> Action item
If an entry holds a picture, drop the picture and restate the rest word for word.
__________________________________________________
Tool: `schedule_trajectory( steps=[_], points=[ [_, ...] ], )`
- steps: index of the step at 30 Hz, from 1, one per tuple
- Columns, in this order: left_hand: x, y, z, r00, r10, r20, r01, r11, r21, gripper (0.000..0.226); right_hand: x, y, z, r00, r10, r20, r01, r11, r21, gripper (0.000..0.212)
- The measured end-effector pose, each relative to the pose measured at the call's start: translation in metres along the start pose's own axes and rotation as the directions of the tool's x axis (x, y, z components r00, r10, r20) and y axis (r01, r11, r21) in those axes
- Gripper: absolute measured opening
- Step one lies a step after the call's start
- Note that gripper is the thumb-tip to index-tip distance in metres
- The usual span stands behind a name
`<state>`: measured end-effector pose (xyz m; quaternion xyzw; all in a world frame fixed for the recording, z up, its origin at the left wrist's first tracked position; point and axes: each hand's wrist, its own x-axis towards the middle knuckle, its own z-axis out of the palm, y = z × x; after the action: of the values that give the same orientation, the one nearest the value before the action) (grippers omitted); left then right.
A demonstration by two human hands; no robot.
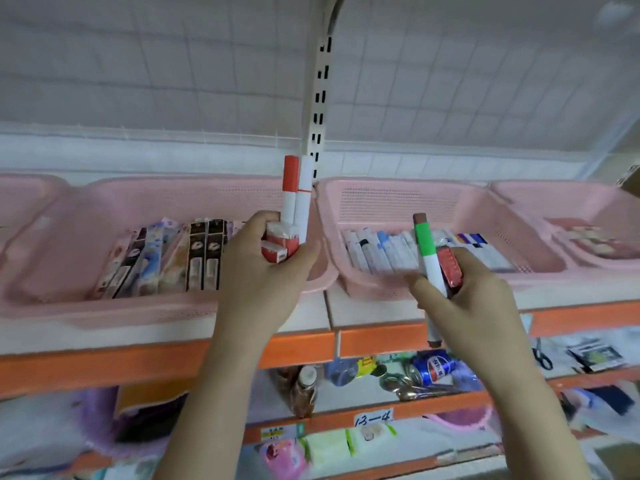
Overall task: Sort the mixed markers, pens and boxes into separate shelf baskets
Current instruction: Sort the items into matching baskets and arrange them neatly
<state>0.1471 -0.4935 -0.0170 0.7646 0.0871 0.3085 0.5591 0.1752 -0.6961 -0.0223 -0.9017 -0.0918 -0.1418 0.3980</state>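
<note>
We look down at two bare hands raised in front of a shelf [166,341] with an orange front edge. Our left hand [263,268] has its fingers [304,251] curled tight around a bunch of markers [296,199], white barrels with red caps, which stand upright above the fist. Just behind and to the left of those fingers sits a pink basket [104,306] holding slim boxes [166,258] lined up side by side.

Our right hand [474,296] grips a green-and-white marker [427,251], tilted slightly with its brown cap up and its lower end sticking out under the palm. Pressed against it, inside the same curled fingers [420,289], is a red-capped marker [449,266]. Directly behind this hand is a second pink basket [391,192], where a row of pens and markers [384,251] lies flat, blurred. Further right of the fingers, a third pink basket [568,199] holds items too blurred to name.

Below both hands, a lower shelf carries a blue drink can [434,367], a brown bottle [304,389] and scissors [541,355].
</note>
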Motion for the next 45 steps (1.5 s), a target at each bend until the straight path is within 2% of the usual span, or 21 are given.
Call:
schedule_trajectory(
  steps=[7,10,13,16,20,23,27,30,32,37,41,43,45],
  points=[
    [0.033,0.02,0.09,0.987,0.017,0.157,-0.003,0.996,-0.092,0.014,0.072,0.048,-0.053,0.99,-0.007,-0.141,0.005,1.0,-0.013,0.021],
    [0.039,0.023,0.118,0.974,0.061,0.219,-0.058,0.998,-0.019,0.028,0.094,0.067,-0.065,0.981,0.024,-0.192,-0.025,1.0,-0.003,0.032],
    [0.045,0.02,0.136,0.972,0.052,0.231,-0.07,0.995,0.069,0.019,0.115,0.084,-0.067,0.98,0.049,-0.193,-0.051,0.999,-0.005,0.04],
    [0.052,0.016,0.149,0.982,0.002,0.186,-0.042,0.976,0.213,0.018,0.136,0.098,-0.061,0.992,0.068,-0.102,-0.071,0.997,-0.032,0.041],
    [0.052,0.013,0.164,0.972,-0.195,0.13,0.124,0.897,0.424,0.019,0.157,0.117,-0.053,0.986,0.082,0.145,-0.075,0.996,-0.05,0.038],
    [0.051,0.019,0.183,0.924,-0.327,0.198,0.18,0.829,0.529,0.021,0.175,0.131,-0.061,0.96,0.094,0.264,-0.074,0.994,-0.086,0.033],
    [0.058,0.026,0.219,0.817,-0.487,0.308,0.153,0.698,0.699,0.006,0.197,0.151,-0.078,0.936,0.125,0.328,-0.047,0.971,-0.234,0.036],
    [0.059,0.026,0.239,0.761,-0.555,0.335,0.133,0.639,0.758,0.011,0.205,0.161,-0.085,0.9,0.153,0.408,-0.015,0.947,-0.322,0.036],
    [0.058,0.026,0.247,0.758,-0.564,0.327,0.142,0.632,0.762,0.004,0.206,0.162,-0.084,0.879,0.155,0.45,0.015,0.936,-0.351,0.035],
    [0.056,0.02,0.25,0.741,-0.59,0.321,0.215,0.661,0.719,0.007,0.198,0.164,-0.077,0.855,0.144,0.498,0.114,0.885,-0.451,0.038],
    [0.054,0.016,0.246,0.733,-0.6,0.321,0.316,0.718,0.62,0.009,0.19,0.165,-0.073,0.806,0.148,0.573,0.117,0.909,-0.4,0.039],
    [0.057,0.017,0.241,0.757,-0.578,0.306,0.335,0.745,0.577,0.006,0.188,0.165,-0.071,0.794,0.166,0.585,0.102,0.912,-0.397,0.05],
    [0.063,0.018,0.236,0.796,-0.525,0.303,0.283,0.764,0.581,0.011,0.19,0.164,-0.07,0.798,0.188,0.573,0.069,0.915,-0.396,0.051]
  ],
)
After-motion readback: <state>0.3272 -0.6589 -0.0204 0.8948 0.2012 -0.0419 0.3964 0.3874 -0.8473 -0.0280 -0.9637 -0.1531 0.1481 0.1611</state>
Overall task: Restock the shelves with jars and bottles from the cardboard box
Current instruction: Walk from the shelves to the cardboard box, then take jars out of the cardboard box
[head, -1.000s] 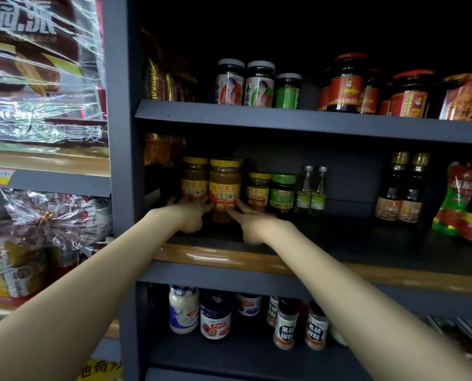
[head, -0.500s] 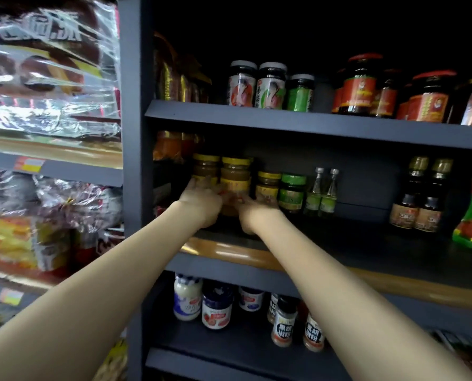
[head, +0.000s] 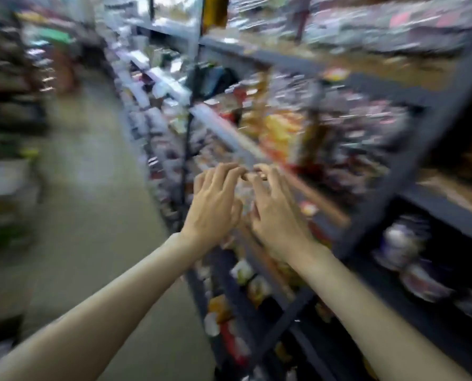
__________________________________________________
> Solved problem
Tool: `schedule_trajectory( steps=[_], points=[ [_, ...] ], )`
- steps: index of the step at 30 Hz, from 1, one per tuple
- Columns, in this order: left_hand: x, y, z, r00, r10, r20, r01, r11, r21, gripper (0.000..0.226); right_hand: x, y, z, r00, r10, r20, r01, r11, r21, gripper (0.000..0.212)
- The measured end-effector pose, each relative to the pose measured at the call's start: translation in metres along the start pose's own axes and rotation as the directions of the tool's x axis (x, y, z components r00, r10, r20) and y axis (r01, r11, r21) in those axes
- Gripper: absolute measured opening
- Step one lies a step after the call's start
- Note that gripper is the thumb-tip to index-tip distance in metres
- The usual span stands behind a name
`<state>`: measured end-effector pose (xyz m; quaternion xyzw; all in a world frame fixed for the recording, z up, its origin at the left wrist's first tracked position; point and axes: each hand's wrist, its own x-axis towards the middle knuckle, its own z-axis out of the palm, y = z × x; after the action: of the values that give the same orientation, the one nearest the value before the action) (grippers omitted); left then right.
A demonstration by two human hands; no robot.
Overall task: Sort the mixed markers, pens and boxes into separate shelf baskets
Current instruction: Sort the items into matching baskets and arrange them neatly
<state>0.1471 -0.4935 -0.0170 0.7646 0.0871 0.3085 0.5591 0.1752 -0.6961 -0.0223 -0.9017 -0.0918 -0.1418 0.3980</state>
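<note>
We look down at two bare hands raised in front of a shelf [166,341] with an orange front edge. Our left hand [263,268] has its fingers [304,251] curled tight around a bunch of markers [296,199], white barrels with red caps, which stand upright above the fist. Just behind and to the left of those fingers sits a pink basket [104,306] holding slim boxes [166,258] lined up side by side.

Our right hand [474,296] grips a green-and-white marker [427,251], tilted slightly with its brown cap up and its lower end sticking out under the palm. Pressed against it, inside the same curled fingers [420,289], is a red-capped marker [449,266]. Directly behind this hand is a second pink basket [391,192], where a row of pens and markers [384,251] lies flat, blurred. Further right of the fingers, a third pink basket [568,199] holds items too blurred to name.

Below both hands, a lower shelf carries a blue drink can [434,367], a brown bottle [304,389] and scissors [541,355].
</note>
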Motion for the next 45 steps (1.5 s), a target at each bend until the straight path is within 2% of the usual span, or 21 are given.
Call:
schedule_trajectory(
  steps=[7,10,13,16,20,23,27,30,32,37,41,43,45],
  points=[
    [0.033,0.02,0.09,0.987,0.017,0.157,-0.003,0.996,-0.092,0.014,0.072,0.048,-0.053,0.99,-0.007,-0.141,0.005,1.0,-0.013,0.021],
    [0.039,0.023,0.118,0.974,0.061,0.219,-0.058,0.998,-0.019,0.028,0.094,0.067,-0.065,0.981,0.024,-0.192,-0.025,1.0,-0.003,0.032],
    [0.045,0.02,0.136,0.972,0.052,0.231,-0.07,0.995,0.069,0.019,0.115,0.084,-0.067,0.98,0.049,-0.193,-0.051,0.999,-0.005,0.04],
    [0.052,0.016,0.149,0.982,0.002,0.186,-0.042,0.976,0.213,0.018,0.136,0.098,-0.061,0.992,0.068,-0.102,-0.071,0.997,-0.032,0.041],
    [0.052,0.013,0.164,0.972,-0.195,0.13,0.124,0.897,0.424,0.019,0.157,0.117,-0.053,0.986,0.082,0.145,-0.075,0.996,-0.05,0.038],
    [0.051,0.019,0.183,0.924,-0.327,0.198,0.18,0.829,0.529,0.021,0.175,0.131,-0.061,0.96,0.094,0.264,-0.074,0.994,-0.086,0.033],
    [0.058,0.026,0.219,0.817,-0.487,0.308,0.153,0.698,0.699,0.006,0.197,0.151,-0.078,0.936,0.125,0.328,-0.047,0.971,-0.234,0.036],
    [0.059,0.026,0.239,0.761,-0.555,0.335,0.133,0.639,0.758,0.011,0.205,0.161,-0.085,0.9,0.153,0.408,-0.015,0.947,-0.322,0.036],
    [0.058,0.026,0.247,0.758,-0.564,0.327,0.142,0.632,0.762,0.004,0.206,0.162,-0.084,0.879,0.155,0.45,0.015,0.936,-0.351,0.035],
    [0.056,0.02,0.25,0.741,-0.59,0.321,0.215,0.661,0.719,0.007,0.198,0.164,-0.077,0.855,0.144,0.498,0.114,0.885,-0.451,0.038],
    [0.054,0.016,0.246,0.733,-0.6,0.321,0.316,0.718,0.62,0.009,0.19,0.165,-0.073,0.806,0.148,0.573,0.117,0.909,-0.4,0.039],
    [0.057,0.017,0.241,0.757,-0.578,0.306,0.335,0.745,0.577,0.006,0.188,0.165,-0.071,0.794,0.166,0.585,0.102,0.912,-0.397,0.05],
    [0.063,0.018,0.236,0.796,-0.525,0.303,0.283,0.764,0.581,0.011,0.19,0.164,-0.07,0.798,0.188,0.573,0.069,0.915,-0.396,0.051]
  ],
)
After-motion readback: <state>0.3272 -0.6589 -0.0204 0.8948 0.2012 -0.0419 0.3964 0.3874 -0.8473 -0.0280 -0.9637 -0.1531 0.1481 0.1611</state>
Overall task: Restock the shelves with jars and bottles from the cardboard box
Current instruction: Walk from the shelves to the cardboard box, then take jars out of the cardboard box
[head, -1.000s] 
[head, -0.500s] 
[head, +0.000s] 

With the output given, the exercise is complete.